● Data extract:
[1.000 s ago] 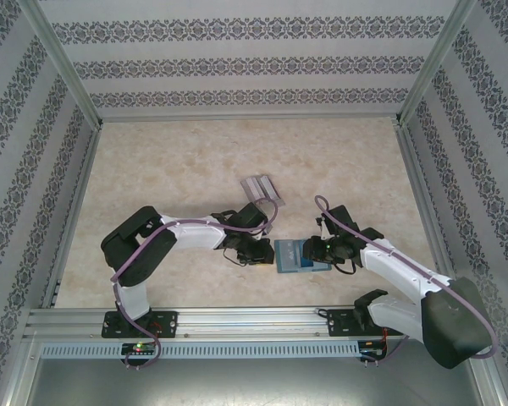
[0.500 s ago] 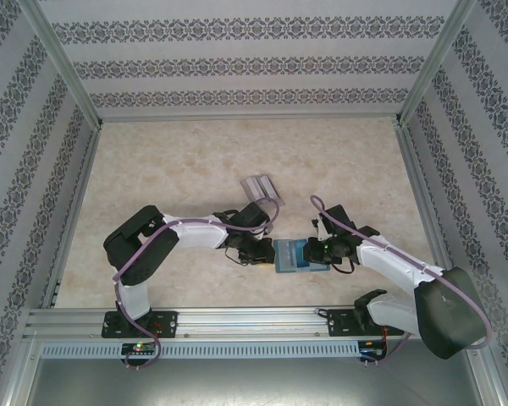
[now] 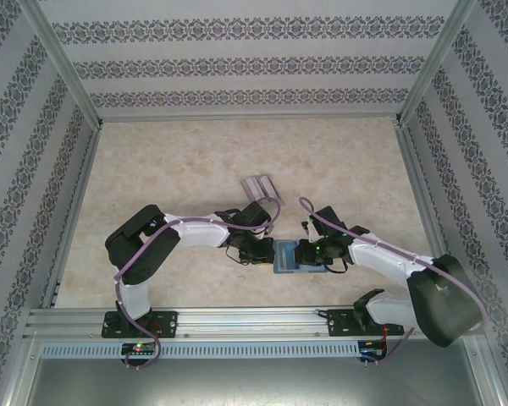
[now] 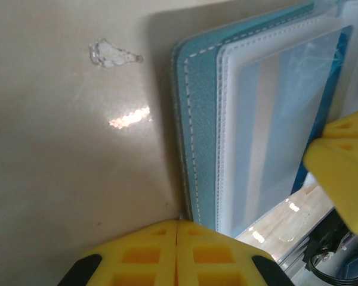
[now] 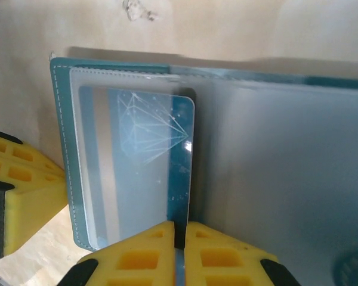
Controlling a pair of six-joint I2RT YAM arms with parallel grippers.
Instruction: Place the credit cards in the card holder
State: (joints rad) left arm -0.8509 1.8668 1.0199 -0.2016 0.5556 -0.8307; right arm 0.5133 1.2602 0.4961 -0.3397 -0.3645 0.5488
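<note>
The teal card holder [image 3: 284,257] lies open on the table between my two grippers. In the right wrist view its clear sleeve [image 5: 95,179] holds most of a blue credit card [image 5: 146,149] with a white line drawing. My right gripper [image 5: 180,226] is shut on that card's dark near edge. My left gripper [image 4: 178,222] is shut with nothing between its fingers, its tips at the corner of the holder's stitched teal cover [image 4: 200,119]. From above, the left gripper [image 3: 264,251] and the right gripper [image 3: 304,253] nearly meet over the holder.
Several plain grey cards [image 3: 261,187] lie fanned on the table just beyond the left arm's wrist. A small clear smear [image 4: 113,55] marks the tabletop by the holder. Aluminium rails and patterned walls frame the table, with bare tabletop beyond the cards.
My right gripper has slid left over the card holder toward the left gripper, and its jaws have closed. The left gripper has barely moved.
</note>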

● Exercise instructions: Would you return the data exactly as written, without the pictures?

● Output:
[1.000 s ago] 
[0.500 s ago] 
[now] 
[now] 
[now] 
Controlling a pair of six-joint I2RT YAM arms with parallel grippers.
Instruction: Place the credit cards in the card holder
State: (joints rad) left arm -0.8509 1.8668 1.0199 -0.2016 0.5556 -0.8307; right arm 0.5133 1.2602 0.4961 -0.3397 -0.3645 0.5488
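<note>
The teal card holder [image 3: 284,257] lies open on the table between my two grippers. In the right wrist view its clear sleeve [image 5: 95,179] holds most of a blue credit card [image 5: 146,149] with a white line drawing. My right gripper [image 5: 180,226] is shut on that card's dark near edge. My left gripper [image 4: 178,222] is shut with nothing between its fingers, its tips at the corner of the holder's stitched teal cover [image 4: 200,119]. From above, the left gripper [image 3: 264,251] and the right gripper [image 3: 304,253] nearly meet over the holder.
Several plain grey cards [image 3: 261,187] lie fanned on the table just beyond the left arm's wrist. A small clear smear [image 4: 113,55] marks the tabletop by the holder. Aluminium rails and patterned walls frame the table, with bare tabletop beyond the cards.
My right gripper has slid left over the card holder toward the left gripper, and its jaws have closed. The left gripper has barely moved.
</note>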

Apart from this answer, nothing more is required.